If it does warrant a change, then determining its impact both in financial and non-financial terms becomes imperative. Another important aspect to consider is the timeline provided by regulators to comply with the requirements and a cost-benefit analysis of operationalizing the change. Plus, analysis of non-financial requirements like training or cross-skilling.

Once policies at an organizational level are updated with the requirements of applicable compliance mandates, it’s disseminated to downstream functions that it impacts. Defining product/department-level policy and operationalizing the applicable compliance mandate is the responsibility of individual product lines or lines of business and will often require help from the centralized second-line compliance function.

This is a two- to three-stage process. Procedure manuals and processes are updated with the changes necessitated by the mandates. As needed, technology changes and updates are carried out or workarounds are built and documented after getting first, second and third-line buy-in and sign-off.


Demonstrating compliance also requires being able to report on operational controls. Based on their criticality via the risk assessment process or the risk control security assessment process, risks are identified, analyzed and controls put in place.

Periodic and frequent monitoring of compliance-related controls will ensure both design and operating effectiveness of key controls. For identified issues, the root cause needs to be addressed. It also helps regulators and authorities to review and place reliance on those controls to help them determine if the compliance framework is effective.

Final reporting to authorities has two components: seamless transition or translation of the regulatory mandate to policy-level changes and subsequent mapping of that mandate/change to product, business, operations and technology departments.

What remains and typically determines the success of a compliance program is the organization’s culture and tone at the top. It is the most critical aspect. If the tone at the top does not support a zero-tolerance policy to compliance lapses, the issues will continue to pop up. The potential result is a systemic problem. Systemic problems ultimately lead to major fines, penalties and loss of reputation and customer trust.

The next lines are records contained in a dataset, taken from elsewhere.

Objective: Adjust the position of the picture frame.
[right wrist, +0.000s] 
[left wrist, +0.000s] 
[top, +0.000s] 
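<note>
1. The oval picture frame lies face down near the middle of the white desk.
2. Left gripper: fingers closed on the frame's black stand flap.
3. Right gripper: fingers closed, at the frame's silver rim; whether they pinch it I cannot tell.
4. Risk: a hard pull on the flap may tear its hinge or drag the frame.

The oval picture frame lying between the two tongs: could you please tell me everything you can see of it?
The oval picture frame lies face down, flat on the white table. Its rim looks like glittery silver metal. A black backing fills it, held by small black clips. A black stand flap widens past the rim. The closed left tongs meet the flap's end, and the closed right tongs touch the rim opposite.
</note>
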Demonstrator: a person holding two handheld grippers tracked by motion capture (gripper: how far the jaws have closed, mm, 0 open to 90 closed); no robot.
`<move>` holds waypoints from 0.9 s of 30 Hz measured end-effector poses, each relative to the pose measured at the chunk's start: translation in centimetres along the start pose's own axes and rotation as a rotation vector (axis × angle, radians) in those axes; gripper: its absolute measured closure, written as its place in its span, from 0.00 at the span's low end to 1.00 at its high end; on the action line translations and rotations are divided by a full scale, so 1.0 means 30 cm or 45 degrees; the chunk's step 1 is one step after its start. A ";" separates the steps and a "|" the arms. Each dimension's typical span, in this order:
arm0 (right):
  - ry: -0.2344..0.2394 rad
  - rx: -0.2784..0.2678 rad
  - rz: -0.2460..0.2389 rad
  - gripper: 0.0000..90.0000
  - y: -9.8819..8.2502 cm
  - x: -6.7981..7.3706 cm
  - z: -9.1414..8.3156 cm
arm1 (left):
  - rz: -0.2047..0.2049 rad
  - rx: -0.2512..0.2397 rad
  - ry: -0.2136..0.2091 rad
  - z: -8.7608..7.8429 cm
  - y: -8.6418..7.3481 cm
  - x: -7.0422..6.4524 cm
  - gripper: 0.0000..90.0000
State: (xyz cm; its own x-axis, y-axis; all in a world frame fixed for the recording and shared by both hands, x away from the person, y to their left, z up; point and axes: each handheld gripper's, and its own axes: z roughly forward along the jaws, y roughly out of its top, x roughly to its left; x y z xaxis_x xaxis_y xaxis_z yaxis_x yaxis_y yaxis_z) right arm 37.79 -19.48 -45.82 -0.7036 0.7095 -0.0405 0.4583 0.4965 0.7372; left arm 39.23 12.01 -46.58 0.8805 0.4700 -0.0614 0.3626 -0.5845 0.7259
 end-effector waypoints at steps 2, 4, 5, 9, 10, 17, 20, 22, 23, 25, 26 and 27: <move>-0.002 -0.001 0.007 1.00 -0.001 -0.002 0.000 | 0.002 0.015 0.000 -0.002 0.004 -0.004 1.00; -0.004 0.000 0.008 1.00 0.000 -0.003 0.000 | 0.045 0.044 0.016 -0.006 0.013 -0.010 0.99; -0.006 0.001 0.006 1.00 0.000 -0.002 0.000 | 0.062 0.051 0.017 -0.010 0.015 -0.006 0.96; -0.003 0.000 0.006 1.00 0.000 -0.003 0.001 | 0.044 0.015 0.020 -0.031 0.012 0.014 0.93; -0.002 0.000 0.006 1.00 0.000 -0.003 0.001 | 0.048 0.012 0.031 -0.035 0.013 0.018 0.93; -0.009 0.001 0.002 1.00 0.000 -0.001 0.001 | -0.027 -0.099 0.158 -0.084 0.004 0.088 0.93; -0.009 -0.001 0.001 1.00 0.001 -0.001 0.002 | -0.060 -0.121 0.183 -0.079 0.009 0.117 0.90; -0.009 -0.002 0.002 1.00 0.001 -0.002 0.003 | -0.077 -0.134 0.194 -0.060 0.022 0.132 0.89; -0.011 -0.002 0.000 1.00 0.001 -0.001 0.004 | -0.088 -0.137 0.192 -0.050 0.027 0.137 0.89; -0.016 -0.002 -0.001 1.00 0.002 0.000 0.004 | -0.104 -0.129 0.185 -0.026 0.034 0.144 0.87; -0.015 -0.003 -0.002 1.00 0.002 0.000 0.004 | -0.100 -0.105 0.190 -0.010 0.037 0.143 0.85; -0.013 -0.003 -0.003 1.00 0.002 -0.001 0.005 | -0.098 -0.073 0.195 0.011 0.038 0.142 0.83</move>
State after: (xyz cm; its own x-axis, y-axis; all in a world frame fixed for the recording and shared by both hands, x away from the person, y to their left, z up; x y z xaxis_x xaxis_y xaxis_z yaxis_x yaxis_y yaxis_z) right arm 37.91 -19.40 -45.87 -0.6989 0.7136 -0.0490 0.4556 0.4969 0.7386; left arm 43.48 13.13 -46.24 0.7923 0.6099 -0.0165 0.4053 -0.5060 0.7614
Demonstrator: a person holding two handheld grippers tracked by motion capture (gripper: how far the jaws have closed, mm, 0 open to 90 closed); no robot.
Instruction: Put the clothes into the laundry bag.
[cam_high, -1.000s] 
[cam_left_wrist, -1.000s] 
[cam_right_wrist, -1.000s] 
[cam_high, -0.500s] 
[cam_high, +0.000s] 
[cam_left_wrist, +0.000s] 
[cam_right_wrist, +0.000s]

Within the lifecycle of the compliance value chain, ensuring that a blind spot does not lead to a fatal crash is the important task. Proactively identifying, analyzing, operationalizing and monitoring these requirements is an ongoing process. Building a governance mechanism and top-down and bottom-up approach leads to a no-surprise culture and a safe drive.

The compliance risk matrix

To show that organizations are complying, they should create a regulatory or compliance risk matrix. This matrix involves mapping critical compliance mandates to risk identification, assessment and mitigating control. This will help bring all key risk indicators (KRI) in one place. A subset of applicable compliance risk matrix items can be then evaluated as part of exercises conducted by organizations periodically.

This matrix will enable the identification of key risks and exposure at the most granular level. If the KRI breaches do take place systemically, they need to be highlighted and reported to leadership. That may include the board and other stakeholders, such as risk committees and audit committees.

Training compliance resources and staffing the compliance organization with the right skills is as important as the rest of the process. Skilled compliance resources are an asset that can bridge the gap between the organization-level compliance office and the actual business lines.


Knowing the blind spots in an organization is the first step. Implementing mitigating strategies is the second step. Improved processes and technologies help compliance organizations mitigate that risk. With an ever-changing environment and the fast pace of regulatory change, organizations must be nimble and adapt to these changes quickly.

Creating a cohesive framework throughout the organization and adopting modern technologies will enable compliance organizations not only eliminate blind spots but also proactively anticipate potential roadblocks.